Важный текст
Снег крупными хлопьями падал на мои берцы. Вода переходила из одного агрегатного состояния в другое и стекала крупной каплей на мокрый асфальт. Пальмы в снегу и черные основы зданий с белой бахромой могли послужить декорациями для дорогущего голливудского фильма о ядерной зиме.
Мы бродили среди руин Алеппо. Все зимние вещи я самонадеянно оставил в Москве, и для того чтобы не замерзнуть одевал буквально всю одежду, которую взял с собой. Смотрелось это забавно, но лучше поймать несколько широких восточных улыбок, чем попасть с воспалением легких в госпиталь.
Бродя по центру города, мы наткнулись на место временного размещения беженцев. Здесь жили одинокие женщины с детьми. Их мужья просто растворились в сирийской мясорубке. У каждой несчастной на руках было по пять или шесть детей, при этом они умоляли нас убедить правительство хоть как-то решить вопрос с обогревом и питанием этих несчастных. Я стоял, внимательно слушал их, но, когда мимо меня пробежали двое босых мальчишек, я понял, что с меня хватит. Учтиво попрощавшись я летел прочь от этого ужасного места.

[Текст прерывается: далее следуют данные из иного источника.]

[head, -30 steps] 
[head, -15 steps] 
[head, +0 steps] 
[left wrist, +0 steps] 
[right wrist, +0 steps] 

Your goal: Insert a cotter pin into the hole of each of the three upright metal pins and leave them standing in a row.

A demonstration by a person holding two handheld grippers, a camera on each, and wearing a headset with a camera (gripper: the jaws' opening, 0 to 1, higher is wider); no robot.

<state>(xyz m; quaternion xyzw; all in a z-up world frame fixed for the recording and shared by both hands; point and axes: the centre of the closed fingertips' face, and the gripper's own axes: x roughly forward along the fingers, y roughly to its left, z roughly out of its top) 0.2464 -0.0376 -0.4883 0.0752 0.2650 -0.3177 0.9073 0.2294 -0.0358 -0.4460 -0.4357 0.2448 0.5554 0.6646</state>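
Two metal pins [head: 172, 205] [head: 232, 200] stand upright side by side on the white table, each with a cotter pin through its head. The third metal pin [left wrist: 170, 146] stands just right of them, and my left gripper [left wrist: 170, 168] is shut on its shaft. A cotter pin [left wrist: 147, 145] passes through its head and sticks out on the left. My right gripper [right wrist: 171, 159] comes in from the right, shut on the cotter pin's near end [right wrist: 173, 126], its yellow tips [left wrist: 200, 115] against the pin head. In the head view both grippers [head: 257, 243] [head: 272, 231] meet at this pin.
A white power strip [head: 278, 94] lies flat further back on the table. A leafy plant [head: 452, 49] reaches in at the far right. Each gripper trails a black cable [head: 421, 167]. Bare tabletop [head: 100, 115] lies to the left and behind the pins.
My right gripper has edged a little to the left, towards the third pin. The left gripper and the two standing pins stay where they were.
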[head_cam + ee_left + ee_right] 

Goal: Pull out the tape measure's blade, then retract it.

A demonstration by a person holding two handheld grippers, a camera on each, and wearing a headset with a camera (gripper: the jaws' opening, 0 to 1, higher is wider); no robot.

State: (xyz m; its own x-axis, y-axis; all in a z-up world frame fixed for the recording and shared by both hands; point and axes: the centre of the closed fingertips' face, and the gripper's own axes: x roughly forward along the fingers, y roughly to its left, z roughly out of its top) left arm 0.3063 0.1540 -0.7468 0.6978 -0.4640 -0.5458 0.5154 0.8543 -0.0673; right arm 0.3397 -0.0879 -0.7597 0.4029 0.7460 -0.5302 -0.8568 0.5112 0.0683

Меня просто трясло! Мне было зябко в крепких ботинках, и я даже не мог представить, что чувствовали эти мальчуганы, которые смеясь, голыми ступнями перемешивали снег с грязью. Ведь это же чистое безумие, кричал я про себя! Они же завтра слягут с температурой, и через неделю умрут. У этих несчастных просто нет шансов! Насколько надо быть жестокосердным, чтобы рожать пятого или шестого ребенка, в условиях, когда родители не могут прокормить даже себя. Тогда я для себя решил, что лучше я уж проведу месяц в эпицентре городских боев, чем еще раз попробую снять репортаж о беженцах.
Прошло несколько лет, и я оказался на западной окраине долины Аль-Габ. Мы снимали репортаж о прифронтовых деревнях. Люди там не жили, а выживали. От обстрелов нередко гибли гражданские. В деревне было много пострадавших зданий.
Густой туман сползал в долину с отвесных скал, и я решил снять атмосферное видео с квадрокоптера. Я поднял винтокрылую машину в воздух и стал осматривать окрестности. Неожиданно улица, на которой я стоял, наполнилась криками и топотом ног. За считанные мгновения я оказался в середине людского потока. В школе закончились занятия, и лавина детворы снесла меня в конец улицы. Их было несколько сотен, и все примерно одного возраста. Каждый их них пытался заглянуть в мой пульт.
Толпа улыбающейся детворы, тянущей ко мне руки, перевернула мое представление о реальности. Я посмотрел на разрушенные строения, затем снова посмотрел на детей и тогда понял, что у этой страны есть будущее. Воронки от взрывов засыпят, здания восстановят. И сделают это те дети, которые родились во время войны. Именно в людях, а не в строениях и природных ресурсах кроется будущее государства. И Сирия обязательно восстановится. У нее просто нет другого пути.
Война – это вызов для общества и конкретного человека. Ступая на ратный путь, мужчина понимает, что он может не вернуться домой. Поэтому мысли о мишуре типа последнего айфона исчезают и человек приходит к истинным ценностям этого мира. Я говорил со многими воинами, и они практически единогласно признавались, что для них главное – это дети. Только они смогут продолжить их путь на этой земле. Именно поэтому мобилизованные вступали в брак буквально перед отправкой в зону СВО.
Картины разрушений под Луганском и Донецком уже напоминают пейзажи Алеппо. Но о таком уровне рождаемости нам остается только мечтать. Проезжая мимо разрушенных деревень, я не могу отделаться от мысли, что их будет просто некому восстанавливать.